Solo is a single-seat, three-wheeled electric vehicle with heated seats, Bluetooth stereo, and a rear-view camera. Powered by a 17.3 kWh lithium ion battery, and compatible with universal charging stations everywhere, it charges in three hours, has a 100-mile range, and a top speed of over 82 mph. It’s peppy – zero to 60 miles per hour in eight seconds, and surprisingly capacious, advertising, between its front and back trunks, that it can hold the contents of a loaded Costco shopping cart.

Perhaps the most amazing thing about the Solo vehicle is its price tag: US $15,500, CAD$19,888 which, in part, explains its promising uptake with 5,000 vehicles on order for delivery to Los Angeles by December 2019, and 70,000 more across the West Coast over the next two-year period. So, while Electra Meccanica’s current market value is $142 million, its pre-order tally is said to be $2.4 billion.
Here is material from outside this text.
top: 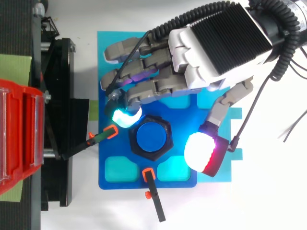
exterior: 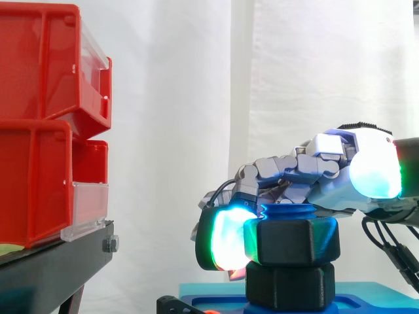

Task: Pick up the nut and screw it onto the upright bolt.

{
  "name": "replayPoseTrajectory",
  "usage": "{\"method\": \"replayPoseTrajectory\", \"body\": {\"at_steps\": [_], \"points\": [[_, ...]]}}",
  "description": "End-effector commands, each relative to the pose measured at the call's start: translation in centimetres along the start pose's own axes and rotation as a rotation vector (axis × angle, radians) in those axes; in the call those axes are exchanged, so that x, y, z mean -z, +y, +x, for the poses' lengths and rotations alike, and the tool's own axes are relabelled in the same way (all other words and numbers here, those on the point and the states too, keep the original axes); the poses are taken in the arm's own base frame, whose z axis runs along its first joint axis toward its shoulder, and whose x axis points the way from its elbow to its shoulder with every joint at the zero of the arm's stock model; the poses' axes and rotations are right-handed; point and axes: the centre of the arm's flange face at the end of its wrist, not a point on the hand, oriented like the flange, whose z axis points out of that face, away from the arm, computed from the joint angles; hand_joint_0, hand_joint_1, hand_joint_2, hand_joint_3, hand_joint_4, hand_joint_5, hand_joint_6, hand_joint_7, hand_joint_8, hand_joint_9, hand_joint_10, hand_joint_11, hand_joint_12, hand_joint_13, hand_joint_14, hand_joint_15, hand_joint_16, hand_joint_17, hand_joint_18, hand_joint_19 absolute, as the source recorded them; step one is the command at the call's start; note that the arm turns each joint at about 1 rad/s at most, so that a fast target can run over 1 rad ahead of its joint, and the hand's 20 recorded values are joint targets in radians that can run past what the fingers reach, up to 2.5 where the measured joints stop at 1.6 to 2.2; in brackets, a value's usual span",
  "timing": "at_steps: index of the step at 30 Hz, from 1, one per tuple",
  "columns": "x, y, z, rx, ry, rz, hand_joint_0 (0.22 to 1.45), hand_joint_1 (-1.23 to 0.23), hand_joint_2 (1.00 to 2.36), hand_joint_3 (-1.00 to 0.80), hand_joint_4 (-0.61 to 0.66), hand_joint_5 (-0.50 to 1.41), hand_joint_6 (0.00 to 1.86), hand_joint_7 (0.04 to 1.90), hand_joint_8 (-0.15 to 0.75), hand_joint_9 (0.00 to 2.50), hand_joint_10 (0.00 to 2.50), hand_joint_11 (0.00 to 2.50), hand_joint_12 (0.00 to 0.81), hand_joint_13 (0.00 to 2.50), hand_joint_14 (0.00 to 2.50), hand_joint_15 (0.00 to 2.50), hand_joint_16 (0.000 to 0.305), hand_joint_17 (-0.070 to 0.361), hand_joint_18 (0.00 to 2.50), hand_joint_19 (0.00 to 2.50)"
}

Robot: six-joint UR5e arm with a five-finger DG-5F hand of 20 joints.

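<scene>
Bins (exterior: 39, 124): red, stacked at the left, well apart from the work
Stand (exterior: 52, 261): black, under the bins
Plate (exterior: 366, 304): blue, flat, carrying the bolt at its middle
Hand (top: 216, 48): reaches over the plate, released, with its fingers loosely bent and nothing clasped; one cyan fingertip (top: 125, 116) touches a corner of the nut, and the thumb pad (top: 201, 151) stands apart on the opposite side, higher than the nut in the side view
Grip: likely a re-grip between turns; bring the thumb down to nut height, close on opposite flats, keep the pinch level, turn about the bolt's axis and avoid any sideways push that could bind the thread
Nut (exterior: 291, 241): black, matt, thick, hexagonal with broad flats; already on the bolt and sitting level, close above a lower hex (exterior: 290, 284); whether the two touch cannot be told
Bolt (top: 152, 136): blue, upright, its threaded tip just proud of the nut
</scene>
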Motion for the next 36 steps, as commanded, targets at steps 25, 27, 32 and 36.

Mr. Kroll, whose background includes working on electric drive systems for NASA in California, and befriending the co-founders of Tesla, Marc Tarpenning and Martin Eberhard, has been quoted as saying “[Our] company is producing the car that Elon Musk wishes he were building … It is great to produce a $45,000, a $100,000 car or a $250,000 car. But for the masses? A $15,000 car that can get them to stop using gas. That’s creative.” Mr. Kroll likens Solo’s potential effect on transport to what smartphones have done for computing – smaller, better, and absolutely indispensable.

Solo Car in Practice

Solo’s first customers, deli-owners Leona Green, 64, and her son Matthew, 41, have been driving an initial model for two years in Vancouver. They say they park it on their front sidewalk for catering runs, and have ordered a second because they keep fighting over it. Indeed, if you happen to see one zipping around town – Solo owns the verb ‘zipping’ – you cannot help but think it looks fun to drive.  DHL Worldwide Express and 7-Eleven are testing the Solo for deliveries. Hilton Worldwide Holdings’ DoubleTree in Victoria has Solos for guests to try out. BC car-share companies are an obvious target market; 25 Solos can fit in every 10 parking spots. There are doubters, of course, but Mr. Kroll is reportedly undaunted, quoted as saying “Electra Meccanica is fully funded and expects to be profitable by year end. … A listing on the Nasdaq was what made Tesla a big company. If you could imagine being involved with Tesla before they delivered their first 5,000 vehicles, that’s where we’re at right now.”